There are two different areas to access the waterfalls, one path further away from Giles Street Bridge that is a fairly easy quarter mile walk to the base of the falls, and a small path right off the side of the bridge that looks like it was created mostly by foot traffic. Of course I decided to take the latter first.
Throughout the project of hiking and painting 50 waterfalls throughout this region of New York, I had to push past my fears – mainly of heights (and the unknown) – in order to be able to get to where I needed to be to get the shot. Most times it turned out okay (the shot and the adventure) and it was always a little more comforting when others were around as well.
The walk to the top of the falls was not that far, a few yards maybe. it involved crossing this very stable solid bridge (truly it’s only a few feet off the ground, it just looks scarier in the picture).
You end up on this flat landing where you have an amazing view and can walk right up to the Van Natta. This area probably would not be as accessible in high water such as now with the awful flooding we’re experiencing, however the time I was there it seemed to be perfect for exploring.
It then was a tiny little climb down this ridge. Good news was if the barefoot guy that was already down there could do it, why not me, right? The biggest trick is to look to the left while climbing down and up it instead of to the right.
While you’re still facing the left coming down, the first thing you are greeted with is this waterfall. There is about a five foot ledge where you can almost walk right up to this six foot cascade. I just thought it was so pretty!
This cascade is actually my favorite of the four waterfalls and the reason that I originally broke up the area into separate paintings. Somehow as the painting part of the project progressed when it got time to paint another waterfall from Businessman’s Lunch Falls, I was feeling ambitious and went for a shot that captured the three remaining waterfalls of this area (I’ll talk more about the different reasons later on so keep an eye out for the second of the paintings as the Waterfall Wednesday series continues).
To the right as you climb down is where the elevation drops for waterfalls three and four (another 32 feet if I did my math correctly). Look at this view though! Like I said before, my issues with heights was something that I had to get over (or ignore temporarily) in order to be successful at this project. Imagine all the beautiful things I would have missed.

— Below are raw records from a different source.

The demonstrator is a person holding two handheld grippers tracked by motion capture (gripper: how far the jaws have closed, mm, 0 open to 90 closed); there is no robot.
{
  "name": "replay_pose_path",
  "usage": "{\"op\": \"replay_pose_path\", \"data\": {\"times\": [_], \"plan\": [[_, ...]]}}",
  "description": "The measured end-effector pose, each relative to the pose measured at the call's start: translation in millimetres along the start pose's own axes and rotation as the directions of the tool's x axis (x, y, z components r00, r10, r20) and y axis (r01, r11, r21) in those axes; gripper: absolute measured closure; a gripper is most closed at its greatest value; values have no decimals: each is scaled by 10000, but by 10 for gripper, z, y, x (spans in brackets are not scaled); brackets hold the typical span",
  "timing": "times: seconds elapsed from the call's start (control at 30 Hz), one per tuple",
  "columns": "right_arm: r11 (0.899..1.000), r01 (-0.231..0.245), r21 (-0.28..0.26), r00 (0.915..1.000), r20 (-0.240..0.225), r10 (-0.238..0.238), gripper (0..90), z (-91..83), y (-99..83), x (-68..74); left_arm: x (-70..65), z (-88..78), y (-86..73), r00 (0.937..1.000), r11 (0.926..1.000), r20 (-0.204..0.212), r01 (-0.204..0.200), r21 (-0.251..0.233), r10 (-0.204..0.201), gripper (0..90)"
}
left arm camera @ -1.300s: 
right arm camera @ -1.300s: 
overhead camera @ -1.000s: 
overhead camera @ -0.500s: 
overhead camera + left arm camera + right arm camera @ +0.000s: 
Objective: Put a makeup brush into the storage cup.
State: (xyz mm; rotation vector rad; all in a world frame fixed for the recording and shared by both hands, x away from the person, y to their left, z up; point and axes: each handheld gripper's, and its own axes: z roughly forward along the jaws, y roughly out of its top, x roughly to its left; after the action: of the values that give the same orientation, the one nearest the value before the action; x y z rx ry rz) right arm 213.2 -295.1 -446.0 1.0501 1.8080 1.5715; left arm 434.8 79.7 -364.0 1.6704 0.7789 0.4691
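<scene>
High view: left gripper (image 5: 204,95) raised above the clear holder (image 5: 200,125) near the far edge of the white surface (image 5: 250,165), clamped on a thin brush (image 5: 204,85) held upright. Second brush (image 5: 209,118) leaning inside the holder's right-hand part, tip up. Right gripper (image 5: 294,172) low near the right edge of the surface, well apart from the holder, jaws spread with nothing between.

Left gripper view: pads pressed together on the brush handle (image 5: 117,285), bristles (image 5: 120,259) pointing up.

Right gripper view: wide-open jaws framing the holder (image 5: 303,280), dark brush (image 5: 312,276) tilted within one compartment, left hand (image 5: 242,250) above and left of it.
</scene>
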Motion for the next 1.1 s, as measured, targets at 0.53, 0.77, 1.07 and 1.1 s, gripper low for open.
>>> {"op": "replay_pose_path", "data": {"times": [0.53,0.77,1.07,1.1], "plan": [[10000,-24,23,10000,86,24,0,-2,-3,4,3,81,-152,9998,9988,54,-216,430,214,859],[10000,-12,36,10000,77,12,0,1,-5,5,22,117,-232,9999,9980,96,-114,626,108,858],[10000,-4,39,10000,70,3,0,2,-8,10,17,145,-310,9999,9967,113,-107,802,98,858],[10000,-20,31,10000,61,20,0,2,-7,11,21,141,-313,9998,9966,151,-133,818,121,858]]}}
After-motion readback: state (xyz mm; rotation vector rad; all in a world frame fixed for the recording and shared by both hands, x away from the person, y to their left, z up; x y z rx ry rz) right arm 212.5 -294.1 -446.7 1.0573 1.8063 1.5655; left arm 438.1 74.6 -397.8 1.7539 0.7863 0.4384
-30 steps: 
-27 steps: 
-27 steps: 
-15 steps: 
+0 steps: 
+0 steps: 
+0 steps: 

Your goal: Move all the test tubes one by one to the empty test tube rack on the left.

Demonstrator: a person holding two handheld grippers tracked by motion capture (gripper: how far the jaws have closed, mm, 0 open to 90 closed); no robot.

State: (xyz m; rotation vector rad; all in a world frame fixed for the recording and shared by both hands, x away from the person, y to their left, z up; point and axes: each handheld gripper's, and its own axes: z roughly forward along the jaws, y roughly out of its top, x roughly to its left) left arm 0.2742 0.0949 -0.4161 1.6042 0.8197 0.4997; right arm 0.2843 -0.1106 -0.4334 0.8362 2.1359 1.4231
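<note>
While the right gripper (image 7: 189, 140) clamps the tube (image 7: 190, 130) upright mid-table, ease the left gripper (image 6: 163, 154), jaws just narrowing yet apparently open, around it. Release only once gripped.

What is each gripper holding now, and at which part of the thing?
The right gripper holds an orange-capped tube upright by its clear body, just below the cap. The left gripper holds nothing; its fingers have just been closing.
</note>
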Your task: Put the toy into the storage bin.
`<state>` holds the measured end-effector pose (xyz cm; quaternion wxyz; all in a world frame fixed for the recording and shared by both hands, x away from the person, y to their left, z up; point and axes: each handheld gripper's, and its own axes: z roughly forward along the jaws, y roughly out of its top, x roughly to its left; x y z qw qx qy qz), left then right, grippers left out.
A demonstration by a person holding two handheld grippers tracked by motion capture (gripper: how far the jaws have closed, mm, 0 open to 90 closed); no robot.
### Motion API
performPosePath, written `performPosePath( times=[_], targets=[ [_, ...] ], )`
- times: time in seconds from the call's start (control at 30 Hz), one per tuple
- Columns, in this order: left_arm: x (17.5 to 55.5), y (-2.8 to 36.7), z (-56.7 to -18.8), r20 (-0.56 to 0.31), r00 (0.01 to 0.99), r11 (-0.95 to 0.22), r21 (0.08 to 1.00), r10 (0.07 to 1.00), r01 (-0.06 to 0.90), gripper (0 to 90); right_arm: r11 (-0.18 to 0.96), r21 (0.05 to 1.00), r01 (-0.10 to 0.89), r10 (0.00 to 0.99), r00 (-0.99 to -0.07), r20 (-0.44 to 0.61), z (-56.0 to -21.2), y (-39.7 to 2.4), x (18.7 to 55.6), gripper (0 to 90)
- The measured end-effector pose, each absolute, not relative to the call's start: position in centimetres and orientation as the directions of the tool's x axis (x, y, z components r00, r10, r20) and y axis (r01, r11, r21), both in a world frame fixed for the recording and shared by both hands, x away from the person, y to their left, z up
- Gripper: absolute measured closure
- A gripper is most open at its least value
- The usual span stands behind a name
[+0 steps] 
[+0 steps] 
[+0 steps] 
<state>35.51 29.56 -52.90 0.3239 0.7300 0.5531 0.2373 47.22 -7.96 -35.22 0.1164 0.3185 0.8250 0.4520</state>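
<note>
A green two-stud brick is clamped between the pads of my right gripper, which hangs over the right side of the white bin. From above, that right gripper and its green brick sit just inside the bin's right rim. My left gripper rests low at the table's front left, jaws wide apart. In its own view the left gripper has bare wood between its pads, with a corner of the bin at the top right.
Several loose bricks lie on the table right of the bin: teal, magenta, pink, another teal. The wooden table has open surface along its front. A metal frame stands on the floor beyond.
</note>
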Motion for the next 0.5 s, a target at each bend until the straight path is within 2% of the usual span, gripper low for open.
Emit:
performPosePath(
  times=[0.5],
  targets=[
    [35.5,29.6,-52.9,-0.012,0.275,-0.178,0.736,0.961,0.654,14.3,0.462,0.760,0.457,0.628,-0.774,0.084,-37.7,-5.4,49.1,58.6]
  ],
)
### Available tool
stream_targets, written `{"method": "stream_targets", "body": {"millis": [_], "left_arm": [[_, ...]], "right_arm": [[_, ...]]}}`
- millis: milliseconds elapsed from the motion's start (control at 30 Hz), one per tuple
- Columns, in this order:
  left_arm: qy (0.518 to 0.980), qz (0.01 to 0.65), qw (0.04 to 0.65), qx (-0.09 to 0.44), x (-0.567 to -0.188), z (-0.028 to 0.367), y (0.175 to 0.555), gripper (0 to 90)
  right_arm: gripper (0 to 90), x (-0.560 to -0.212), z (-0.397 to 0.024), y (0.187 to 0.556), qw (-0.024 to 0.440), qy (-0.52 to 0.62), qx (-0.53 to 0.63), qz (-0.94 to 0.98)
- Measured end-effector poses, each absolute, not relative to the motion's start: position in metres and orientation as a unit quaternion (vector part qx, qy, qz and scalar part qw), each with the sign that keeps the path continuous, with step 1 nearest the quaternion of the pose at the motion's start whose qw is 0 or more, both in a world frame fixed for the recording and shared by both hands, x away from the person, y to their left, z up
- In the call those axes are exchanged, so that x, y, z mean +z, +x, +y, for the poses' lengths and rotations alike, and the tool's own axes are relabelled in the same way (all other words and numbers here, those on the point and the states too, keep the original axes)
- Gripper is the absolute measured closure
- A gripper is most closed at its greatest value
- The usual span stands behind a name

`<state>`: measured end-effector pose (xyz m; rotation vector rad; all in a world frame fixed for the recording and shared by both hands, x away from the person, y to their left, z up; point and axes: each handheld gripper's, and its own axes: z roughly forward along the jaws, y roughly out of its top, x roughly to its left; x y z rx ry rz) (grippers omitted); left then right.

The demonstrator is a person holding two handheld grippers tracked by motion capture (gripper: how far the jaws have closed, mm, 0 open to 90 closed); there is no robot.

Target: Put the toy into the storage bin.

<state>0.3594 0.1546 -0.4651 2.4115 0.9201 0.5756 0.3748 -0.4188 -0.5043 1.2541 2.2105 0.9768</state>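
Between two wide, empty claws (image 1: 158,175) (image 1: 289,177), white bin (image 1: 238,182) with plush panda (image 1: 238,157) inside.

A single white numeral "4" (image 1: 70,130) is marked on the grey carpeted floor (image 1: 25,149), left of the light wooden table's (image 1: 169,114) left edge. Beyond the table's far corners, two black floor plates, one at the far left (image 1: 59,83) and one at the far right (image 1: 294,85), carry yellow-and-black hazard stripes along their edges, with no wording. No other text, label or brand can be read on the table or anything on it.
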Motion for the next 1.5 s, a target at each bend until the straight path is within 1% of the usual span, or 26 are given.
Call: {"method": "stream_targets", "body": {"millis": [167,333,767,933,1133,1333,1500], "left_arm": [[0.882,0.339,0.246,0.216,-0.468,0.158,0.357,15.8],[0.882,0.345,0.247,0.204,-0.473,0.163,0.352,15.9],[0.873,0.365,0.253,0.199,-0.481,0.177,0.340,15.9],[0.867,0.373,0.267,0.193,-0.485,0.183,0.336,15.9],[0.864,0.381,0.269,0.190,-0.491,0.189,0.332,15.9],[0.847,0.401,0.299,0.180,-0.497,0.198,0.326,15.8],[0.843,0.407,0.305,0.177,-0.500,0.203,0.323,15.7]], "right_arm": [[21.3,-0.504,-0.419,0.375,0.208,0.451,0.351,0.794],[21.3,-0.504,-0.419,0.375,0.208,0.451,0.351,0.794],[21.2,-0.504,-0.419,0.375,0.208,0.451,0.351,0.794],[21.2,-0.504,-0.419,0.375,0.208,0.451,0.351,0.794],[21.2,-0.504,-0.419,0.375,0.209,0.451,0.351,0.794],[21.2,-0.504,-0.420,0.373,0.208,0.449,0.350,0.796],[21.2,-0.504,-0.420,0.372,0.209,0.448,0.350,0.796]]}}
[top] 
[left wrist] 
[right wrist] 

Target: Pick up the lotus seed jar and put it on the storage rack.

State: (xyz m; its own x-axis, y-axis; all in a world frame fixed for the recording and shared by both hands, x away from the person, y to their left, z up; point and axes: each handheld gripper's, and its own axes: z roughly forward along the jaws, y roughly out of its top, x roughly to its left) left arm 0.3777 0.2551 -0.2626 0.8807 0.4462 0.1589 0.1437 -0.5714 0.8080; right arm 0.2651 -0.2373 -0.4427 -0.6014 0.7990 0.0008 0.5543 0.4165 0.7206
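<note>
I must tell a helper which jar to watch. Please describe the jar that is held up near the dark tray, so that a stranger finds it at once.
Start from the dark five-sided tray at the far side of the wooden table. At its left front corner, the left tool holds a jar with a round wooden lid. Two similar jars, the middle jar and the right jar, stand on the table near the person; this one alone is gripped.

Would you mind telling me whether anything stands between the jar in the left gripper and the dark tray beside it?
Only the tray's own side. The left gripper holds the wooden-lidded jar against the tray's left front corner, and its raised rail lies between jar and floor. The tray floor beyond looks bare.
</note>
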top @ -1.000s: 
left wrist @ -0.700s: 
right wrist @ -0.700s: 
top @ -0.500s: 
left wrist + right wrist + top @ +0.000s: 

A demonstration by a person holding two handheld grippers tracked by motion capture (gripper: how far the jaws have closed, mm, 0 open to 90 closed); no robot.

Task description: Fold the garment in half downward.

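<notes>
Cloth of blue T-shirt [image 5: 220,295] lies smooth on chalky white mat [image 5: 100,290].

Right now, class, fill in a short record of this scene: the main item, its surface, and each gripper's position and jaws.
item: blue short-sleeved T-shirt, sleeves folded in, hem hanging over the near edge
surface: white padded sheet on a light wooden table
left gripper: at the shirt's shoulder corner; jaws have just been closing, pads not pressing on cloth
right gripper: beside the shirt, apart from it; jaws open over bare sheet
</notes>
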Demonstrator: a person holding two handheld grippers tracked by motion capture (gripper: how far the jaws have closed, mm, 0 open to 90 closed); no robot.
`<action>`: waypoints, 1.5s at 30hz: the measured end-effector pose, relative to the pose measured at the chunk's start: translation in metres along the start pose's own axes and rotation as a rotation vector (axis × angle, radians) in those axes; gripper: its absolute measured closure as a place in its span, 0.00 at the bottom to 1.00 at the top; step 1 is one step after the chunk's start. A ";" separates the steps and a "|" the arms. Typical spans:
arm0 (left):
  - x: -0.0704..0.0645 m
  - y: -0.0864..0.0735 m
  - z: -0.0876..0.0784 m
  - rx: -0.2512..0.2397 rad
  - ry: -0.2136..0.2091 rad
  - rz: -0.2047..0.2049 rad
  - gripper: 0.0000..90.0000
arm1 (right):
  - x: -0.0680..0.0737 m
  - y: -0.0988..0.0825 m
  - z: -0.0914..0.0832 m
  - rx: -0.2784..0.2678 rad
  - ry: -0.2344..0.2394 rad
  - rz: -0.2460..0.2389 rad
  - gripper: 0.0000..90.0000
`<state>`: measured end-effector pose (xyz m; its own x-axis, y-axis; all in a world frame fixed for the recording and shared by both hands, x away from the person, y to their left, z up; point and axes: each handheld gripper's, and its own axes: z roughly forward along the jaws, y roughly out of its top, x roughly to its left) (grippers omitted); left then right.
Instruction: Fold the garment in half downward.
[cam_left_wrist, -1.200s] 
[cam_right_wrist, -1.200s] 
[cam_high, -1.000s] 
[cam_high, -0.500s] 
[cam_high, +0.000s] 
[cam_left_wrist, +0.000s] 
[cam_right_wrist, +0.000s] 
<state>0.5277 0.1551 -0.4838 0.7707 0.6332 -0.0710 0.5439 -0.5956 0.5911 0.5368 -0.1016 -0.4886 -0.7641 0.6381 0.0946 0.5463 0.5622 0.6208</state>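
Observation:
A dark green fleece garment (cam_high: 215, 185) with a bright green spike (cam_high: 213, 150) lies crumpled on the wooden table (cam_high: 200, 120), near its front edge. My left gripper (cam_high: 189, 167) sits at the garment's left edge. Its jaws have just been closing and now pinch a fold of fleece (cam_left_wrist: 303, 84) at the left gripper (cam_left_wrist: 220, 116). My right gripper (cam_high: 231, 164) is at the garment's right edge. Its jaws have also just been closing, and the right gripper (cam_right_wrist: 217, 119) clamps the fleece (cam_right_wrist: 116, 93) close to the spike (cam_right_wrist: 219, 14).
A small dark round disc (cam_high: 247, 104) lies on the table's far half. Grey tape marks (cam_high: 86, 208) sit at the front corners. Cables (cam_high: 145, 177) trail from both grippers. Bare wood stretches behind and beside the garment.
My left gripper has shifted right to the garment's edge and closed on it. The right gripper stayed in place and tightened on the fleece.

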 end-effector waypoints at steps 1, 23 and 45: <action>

The waterfall was originally near an old gristmill that produced flour owned by John E. Van Natta in the late 1800’s. The original property was sold in 1892 to the Ithaca Light and Water Co who converted the land to a pumping station for the city’s water supply.
The buildings now remain abandoned and boarded up, which made the scene extra intriguing to me. I’m looking forward doing a little more research about the area to be able to share with the second painting in this series.
In the meantime, have you visited this waterfall before? Do you know any fun pieces of history from this site?